Ed: Readers are encouraged to share their thoughts.

Dear Shragi,

I have been following your blog since my orthodox Jewish ex-boyfriend dated me, and with all the intentions to convert after reading on Judaism for months (i.e. I didnt want to convert just for him), having learnt Hebrew for months and after picking up partly keeping shabbat and kosher, and going to Israel to visit him for some time, he dumps me saying that he doesn’t think he wants to go through all the trouble of conversion and marriage registration outside of Israel with me after learning the details of how that could be done.

What he is saying is I am not worth his trouble. However, half a year ago, when I was skeptical about starting a relationship with him, he was encouraging saying we should give ourselves a chance. I met his family as a friend, and they loved me, so I’m sure my being Jewish and all the troubles that come with that are the only reasons why he breaks up with me. Until I left Israel, we treated each other very well, and even after the break up, we know what qualities we want to look for in our marriage partners because we were so compatible – except that I am a gentile.

So, this email I write is to ask for a forum to warn people of the dangers of trying a dating relationship between a non-Jew and a dati modern orthodox Jewish guy, even if they find themselves very compatible otherwise. Many people like me, I realised from the internet, went into such relationships thinking that “shiksas are for practice” is such an unethical thing that Jews would either not do it or if they do it, it would be pretty obvious that that person is not a good man in general. Yet in my experience, this dati Jew I dated has a kind heart, and still the conversion and marriage troubles were “too much for him”. Too much, compared to what? A really good relationship that even he said he might regret giving up.

Why were there such troubles in the first place? Obviously, they were because of the classic discouragement of conversion, but mostly, also because of rabbinical politics which make the conversion and marriage situation very difficult to deal with, especially if you want to date with an Israeli religious Jew.

Many couples like us probably started off not realising that tragedies don’t have to start with bad intentions like “shiksas are for practice”. Yet in the end, the same results arise. The hurt can be very very real if you have found the best partner you’ve had and these things come in the way.
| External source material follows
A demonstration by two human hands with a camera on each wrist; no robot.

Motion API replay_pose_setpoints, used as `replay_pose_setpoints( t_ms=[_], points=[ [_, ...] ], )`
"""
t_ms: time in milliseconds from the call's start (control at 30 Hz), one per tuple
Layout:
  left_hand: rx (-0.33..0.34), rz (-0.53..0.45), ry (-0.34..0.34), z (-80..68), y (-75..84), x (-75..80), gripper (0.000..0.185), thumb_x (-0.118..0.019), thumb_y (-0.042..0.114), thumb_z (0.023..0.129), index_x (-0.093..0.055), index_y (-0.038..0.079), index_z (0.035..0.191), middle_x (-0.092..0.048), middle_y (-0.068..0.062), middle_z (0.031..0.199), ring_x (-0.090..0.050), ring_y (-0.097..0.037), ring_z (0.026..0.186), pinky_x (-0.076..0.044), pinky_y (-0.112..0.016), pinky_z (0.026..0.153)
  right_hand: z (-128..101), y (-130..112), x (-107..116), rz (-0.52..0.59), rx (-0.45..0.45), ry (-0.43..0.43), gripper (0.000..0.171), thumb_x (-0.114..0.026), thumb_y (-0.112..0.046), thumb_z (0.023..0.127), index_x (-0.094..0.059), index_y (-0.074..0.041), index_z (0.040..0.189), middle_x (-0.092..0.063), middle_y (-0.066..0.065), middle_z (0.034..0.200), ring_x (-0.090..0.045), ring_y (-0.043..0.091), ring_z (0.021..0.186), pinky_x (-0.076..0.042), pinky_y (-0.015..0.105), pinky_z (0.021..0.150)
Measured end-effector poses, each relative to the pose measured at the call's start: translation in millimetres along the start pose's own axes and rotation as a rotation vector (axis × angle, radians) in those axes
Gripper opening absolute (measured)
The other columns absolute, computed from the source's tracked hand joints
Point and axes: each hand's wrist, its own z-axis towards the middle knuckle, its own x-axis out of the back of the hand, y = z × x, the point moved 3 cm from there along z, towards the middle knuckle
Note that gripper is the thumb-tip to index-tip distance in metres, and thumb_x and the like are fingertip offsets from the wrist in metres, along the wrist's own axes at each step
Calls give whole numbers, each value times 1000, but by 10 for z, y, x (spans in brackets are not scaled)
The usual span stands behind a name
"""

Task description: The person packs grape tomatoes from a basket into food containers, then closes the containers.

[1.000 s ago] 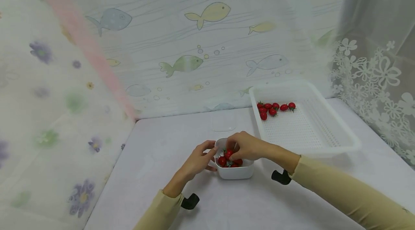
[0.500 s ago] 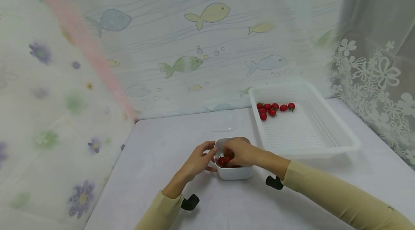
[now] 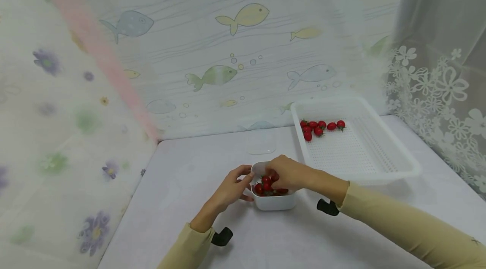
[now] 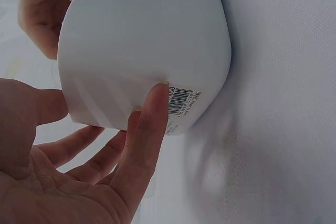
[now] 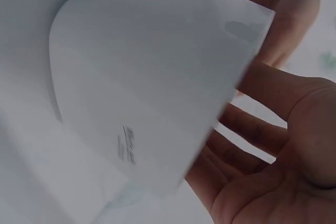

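A white container [image 3: 275, 202] stands on the table with several red cherry tomatoes [image 3: 267, 186] inside. My left hand [image 3: 229, 186] steadies its left side; the left wrist view shows the thumb at the rim and fairly straight fingers along the outer wall, one tip beside a barcode label [image 4: 181, 101]. My right hand [image 3: 291, 174] reaches over the opposite rim, pinching a cherry tomato between thumb and fingers. Those fingers are partly blurred in the head view. In the right wrist view the container wall [image 5: 147, 66] hides the right fingertips and the tomatoes.
A large white perforated basket [image 3: 395, 142] stands at the back right, with several more cherry tomatoes [image 3: 318, 131] in its far left corner. Behind the container lies a clear flat lid-like piece [image 3: 261, 147]. Patterned curtains [image 3: 212, 49] border the table [image 3: 190, 176].
My right hand dipped deeper into the container, then rose slightly back up and to the right, uncovering more tomatoes. The left hand has stayed at the container's side.
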Motion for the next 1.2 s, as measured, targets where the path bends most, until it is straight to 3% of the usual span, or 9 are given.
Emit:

My advice is that rather than starting a relationship with a religious Jew not knowing the specific ways to convert (you should consider them first, and then consider whether you want to convert, because the former is easier to figure out and can be the deal breaker), do some extensive research and talk through it earlier in your friendship/relationship. See if the ways are amiable to you two, or remotely practical. This is especially so if you have insufficient finance, just started on your career or live a long distance from the locations of conversion (e.g. you don’t live in the US/Israel).

If you are dating an Israeli, again, because of the lack of a civil marriage registration system, you’d have to convert with certain rabbis who are recognised by the Chief Rabbinate (who are having political disputes with many other rabbis) to be “Jewish enough” to register your marriage directly with them. By the way, those conversion programs are mostly only open to Israeli citizens (ha). Otherwise, you might need to convert with other rabbis, register your marriage in Cyprus, then go back to Israel to register it, then perhaps convert under the Chief Rabbinate’s “authorised rabbis” again if you want to play very safe.

If you only choose to get realistic after discovering a very deep bond between you and the religious Jew, the end result is not only a broken heart, but possibly, like in my case, you’re stuck being not-so-gentile because you might have picked up some habits/mitzvot/Hebrew, yet you’re also not Jewish, and you’ll have to think all over again about whether you should convert or go back to your “old ways”. The difficulty with going back to your old ways is very real, if you made your lifestyle/belief changes genuinely, rather than just to please your Jewish partner.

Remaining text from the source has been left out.